Understanding chemical reactions allows us to predict the outcomes and quantities in reactions, crucial for applications like manufacturing or pharmaceuticals.

Percent Yield

Percent yield is a measure used in chemistry to determine how efficient a chemical reaction has been. It compares the actual yield (amount of product actually produced) to the theoretical yield (amount predicted by stoichiometric calculations based on perfect conditions). The percent yield is calculated using the formula:\[\text{Percent Yield} = \left( \frac{\text{Actual Yield}}{\text{Theoretical Yield}} \right) \times 100\%\]In practical situations, the actual yield is often less than the theoretical yield due to factors like incomplete reactions, side reactions, or experimental errors. In the given exercise, a percent yield of 87.0% suggests that only 87% of the diethyl ether that could have been produced was actually obtained. This is a common aspect to consider in experimental chemistry, as it reflects the limitations of real-world conditions.
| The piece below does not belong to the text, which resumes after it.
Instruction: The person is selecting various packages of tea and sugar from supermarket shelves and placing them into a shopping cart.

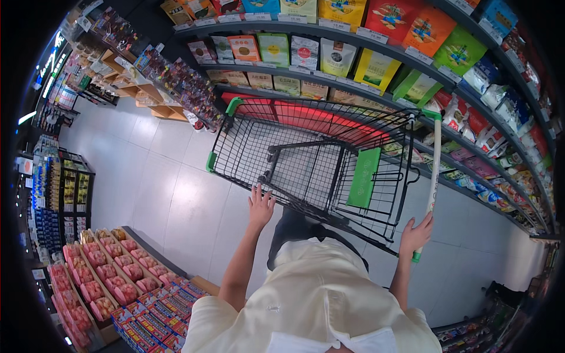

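Observation:
A black wire shopping cart (309, 172) with green corner pieces stands crosswise before me. Floor tiles show through its mesh. Near the cart's right end, my right hand (416, 232) is closed around the lower part of the pale push handle (435, 170). My left hand (261, 207) reaches to the near side rim of the basket with its fingers spread. Whether its fingertips touch the wire, I cannot tell. A green plastic panel (364, 178) is fixed inside the cart, towards the handle.
Beyond the cart curve shelves (295, 73) of bagged foods with price tags. Packs of pink-wrapped goods (103, 273) and blue-red boxes (154, 313) fill a display at lower left. A rack of small colourful packets (176, 84) stands at upper left. Grey tiled floor (176, 185) lies left of the cart.

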`<control>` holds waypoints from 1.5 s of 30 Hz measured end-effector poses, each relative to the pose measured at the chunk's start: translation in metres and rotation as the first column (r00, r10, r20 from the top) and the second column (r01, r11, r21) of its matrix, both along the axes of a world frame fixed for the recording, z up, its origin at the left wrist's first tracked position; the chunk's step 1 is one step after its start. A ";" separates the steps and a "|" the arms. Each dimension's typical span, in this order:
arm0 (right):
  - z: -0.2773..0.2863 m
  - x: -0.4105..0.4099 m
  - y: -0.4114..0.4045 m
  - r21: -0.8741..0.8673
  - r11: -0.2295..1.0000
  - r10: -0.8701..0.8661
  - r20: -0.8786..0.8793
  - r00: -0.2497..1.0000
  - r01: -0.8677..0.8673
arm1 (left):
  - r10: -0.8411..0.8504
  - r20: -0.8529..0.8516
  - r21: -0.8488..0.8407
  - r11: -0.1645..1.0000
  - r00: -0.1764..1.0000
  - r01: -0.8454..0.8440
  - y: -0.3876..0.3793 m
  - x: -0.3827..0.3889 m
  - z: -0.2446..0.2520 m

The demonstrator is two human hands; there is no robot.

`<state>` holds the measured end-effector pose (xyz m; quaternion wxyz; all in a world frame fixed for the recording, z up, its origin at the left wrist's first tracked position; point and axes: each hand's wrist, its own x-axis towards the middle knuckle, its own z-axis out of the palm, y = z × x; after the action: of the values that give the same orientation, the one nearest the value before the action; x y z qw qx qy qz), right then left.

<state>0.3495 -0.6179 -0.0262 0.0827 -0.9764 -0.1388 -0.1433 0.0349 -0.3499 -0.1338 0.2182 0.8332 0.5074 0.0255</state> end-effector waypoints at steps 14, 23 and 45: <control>-0.005 -0.002 0.037 -0.077 0.989 -0.118 0.079 0.990 0.124 | -0.129 -0.069 0.000 0.992 0.989 0.129 0.038 -0.024 0.007; -0.019 -0.016 0.066 -0.193 0.949 -0.205 0.218 0.954 0.248 | -0.344 0.078 -0.130 0.927 0.936 0.351 0.096 -0.068 0.006; -0.007 -0.109 0.184 -0.177 0.952 -0.213 0.212 0.954 0.252 | -0.186 0.094 -0.082 0.978 0.978 0.194 0.198 -0.128 -0.005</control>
<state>0.2408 -0.4343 -0.0337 -0.0478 -0.9711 -0.0435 -0.2298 -0.0929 -0.1524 -0.1388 0.2790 0.8652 0.4163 0.0173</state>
• Theoretical Yield: Calculated amount of product expected based on initial reactants.
• Actual Yield: Amount of product actually obtained from the reaction.
• Factors Affecting Yield: Incomplete reactions, impurities, measurement errors.

Molar Mass Calculations

Calculating molar mass is essential for stoichiometry, as it provides a link between the mass of a substance and the amount in moles. The molar mass is determined by summing the atomic masses of all atoms in a molecule. For example, the molar mass of ethyl alcohol (\(\mathrm{C}_2 \mathrm{H}_6 \mathrm{O}\)) can be calculated by adding the masses of carbon, hydrogen, and oxygen:\[\text{Molar mass of } \mathrm{C}_2 \mathrm{H}_6 \mathrm{O} = 2 \times 12.01 + 6 \times 1.01 + 16.00 = 46.08 \text{ g/mol}\]For diethyl ether (\(\mathrm{C}_4 \mathrm{H}_{10} \mathrm{O}\)), the calculation is similar:\[\text{Molar mass of } \mathrm{C}_4 \mathrm{H}_{10} \mathrm{O} = 4 \times 12.01 + 10 \times 1.01 + 16.00 = 74.12 \text{ g/mol}\]These calculations are crucial for understanding reactions, as they help in converting between mass and moles, allowing chemists to predict how much product can be made from given reactants.

• Molar Mass: Mass of one mole of a substance expressed in grams per mole (g/mol).
• Importance: Helps convert between gram quantity and mole quantity, which is pivotal for calculations in chemical reactions.